5. Lembrem-se também que treinamentos costumam ser acompanhados por um técnico.
Abuso da analogia, eu sei. Mas acho-a útil aqui. Há quem escreva, escreva muito, com
regularidade, mas sempre igualmente mal. Falta-lhe a percepção dos próprios
equívocos. Falta-lhe quem o corrija. Não sugiro que todos busquem ajuda profissional.
Basta que encontrem amigos verdadeiros, que também tenham interesse na arte de
escrever. Assim, num ambiente rigoroso mas fraterno, é possível que amigos sabatinem-
se uns aos outros com vistas ao aperfeiçoamento mútuo. Acreditem em mim: uma
crítica rigorosa e bem fundamentada feita por um amigo é mais proveitosa que um
elogio. Sair à arena pública, ainda que apenas nas redes sociais, é sempre perigoso. É
pouco provável que críticos desconhecidos tenham espírito fraterno ao apontar seus
deslizes – para não mencionar desafetos, que são ainda mais impiedosos.
6. Seja gentil consigo mesmo. Se você não gosta de algo que escreveu anos atrás, isto é
um bom sinal. Indica, no mínimo, que seu repertório já o ajuda a perceber o que outrora
passava despercebido. Comemore e persevere.
7. Sempre releia o que escrever. Seja editor de si mesmo. Aprenda a cortar excessos, a
preencher lacunas, de incluir, suprimir ou substituir exemplos. Em geral, quando lemos
textos de terceiros, lemos tão somente o produto final. Mal sabemos quanta
manipulação aquele texto sofreu até chegar ao estado que chegou. Não precisamos
acertar tudo de primeira. Ao reler, procure distanciar-se, procure fazer perguntas,
procure imaginar possíveis objeções. E reescreva. O segredo da boa escrita é a reescrita.
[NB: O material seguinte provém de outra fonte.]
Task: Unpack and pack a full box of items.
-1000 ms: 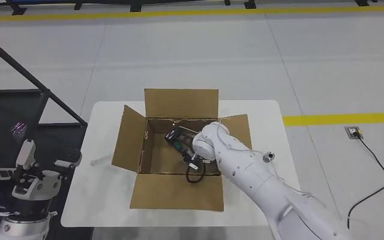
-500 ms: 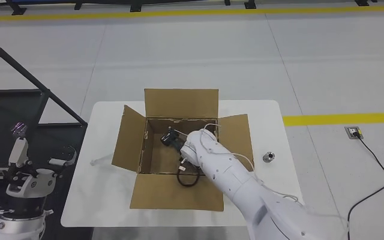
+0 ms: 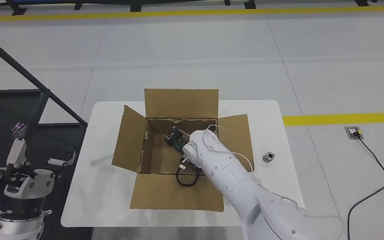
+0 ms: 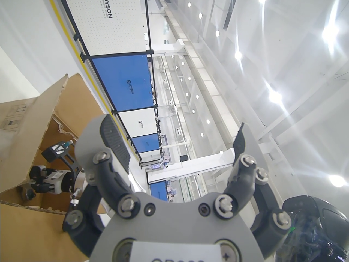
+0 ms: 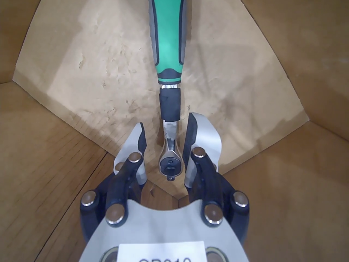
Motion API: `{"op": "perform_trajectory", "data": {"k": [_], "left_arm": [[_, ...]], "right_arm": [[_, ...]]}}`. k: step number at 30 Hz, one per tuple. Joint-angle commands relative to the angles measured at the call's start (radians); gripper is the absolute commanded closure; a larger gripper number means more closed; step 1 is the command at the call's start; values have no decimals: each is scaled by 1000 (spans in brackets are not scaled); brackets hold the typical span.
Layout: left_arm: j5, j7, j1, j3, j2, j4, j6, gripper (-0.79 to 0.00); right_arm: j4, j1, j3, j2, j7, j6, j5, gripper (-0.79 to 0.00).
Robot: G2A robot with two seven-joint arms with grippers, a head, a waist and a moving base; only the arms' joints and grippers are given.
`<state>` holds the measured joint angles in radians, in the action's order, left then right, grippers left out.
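A white table [image 3: 102, 198] stood on a pale factory floor, seen from above, with an open cardboard box [image 3: 180, 101] at its middle, all four flaps folded outward. The right arm [image 3: 228, 174] came in from about 5 o'clock and bent down into the box, its wrist toward the wall at 12 o'clock. Inside, on the bare brown floor of the box [image 5: 95, 55], lay a ratchet wrench [image 5: 167, 28] with a green and grey handle, a short black sleeve below the handle and a shiny metal head. The right gripper [image 5: 167, 128] sat low over that head, one finger on each side of it. The fingers [image 5: 192, 126] were a little apart, one pad right against the head and a small gap showing on the other side, so the wrench lay on the cardboard rather than being clamped. On the table at 3 o'clock from the box, well clear of it, stood a small metal cylinder [image 3: 269, 157]. The left arm [image 3: 27, 183] was off the table at about 8 o'clock. The left gripper [image 4: 174, 126] pointed up toward the ceiling lights with its two ridged black pads [image 4: 114, 140] spread wide apart, gripping nothing, and a flap of the box [image 4: 27, 126] was visible beside it.
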<state>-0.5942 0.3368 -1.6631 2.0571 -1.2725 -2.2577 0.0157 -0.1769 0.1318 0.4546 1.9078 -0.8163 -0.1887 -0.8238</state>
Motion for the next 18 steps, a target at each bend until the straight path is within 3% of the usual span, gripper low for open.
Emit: {"op": "perform_trajectory", "data": {"k": [1,18], "left_arm": [[2,4,-3,-2,0,-3,2,-785],[-5,16,-11,4,1,-9,10,-785]], "right_arm": [[9,2,2,1,2,-1,-1,-351],[28,15,5,2,26,15,-24,-329]]}}
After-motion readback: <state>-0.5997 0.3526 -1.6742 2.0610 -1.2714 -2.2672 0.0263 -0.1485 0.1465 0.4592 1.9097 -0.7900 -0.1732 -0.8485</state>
8. Quando falamos, temos muitos recursos a nosso favor: a entonação da voz, as
expressões faciais, os gestos, a percepção imediata das reações e a possibilidade de
explicar na hora o que não ficou claro e dizer de maneira diferente o que dissemos. Na
escrita, não temos nada disso. Em geral, o leitor tem diante de si o texto e nada mais. É
por isso mesmo que escrever é difícil. E nunca se esqueça: na sua cabeça a ideia está
inteira, mas só na sua. Se o que você quer dizer não estiver no texto, ainda que apenas
sugerido nas entrelinhas, o leitor não terá uma visão tão clara quanto a que você tinha
quando redigiu.
9. Dicionários são aliados. Dicionários analógicos são amigos. Quando encontramos
uma palavras e não sabemos seu significado, consultamos um dicionário comum.
Quando, no entanto, temos uma ideia, mas falta-nos uma palavra, consultamos um
dicionário analógico. Estes organizam as palavras por campo semântico, de maneira
que, seu eu quiser falar sobre vigor, encontrarei lá adjetivos como: vigoroso, ardente,
candente, impetuoso, nervoso, vibrátil, incisivo, nobre, impressionante, eletrizante,
instigante, sensacional, enérgico, caloroso. Não são sinônimos. Um dicionário analógico
é um amigo que nos ajuda na busca da palavra justa.
10. Jamais escreva para impressionar. Se determinado registro é estranho à sua
experiência, evite-o. Simplicidade e clareza são sempre bem-vindas.
Estendi-me demais. E esta também é uma violação das regras da boa escrita. Encerro
com isso: seja gentil também com o seu leitor. Não o enfade falando mais que o
necessário, sob a pena de perdê-lo no meio do caminho.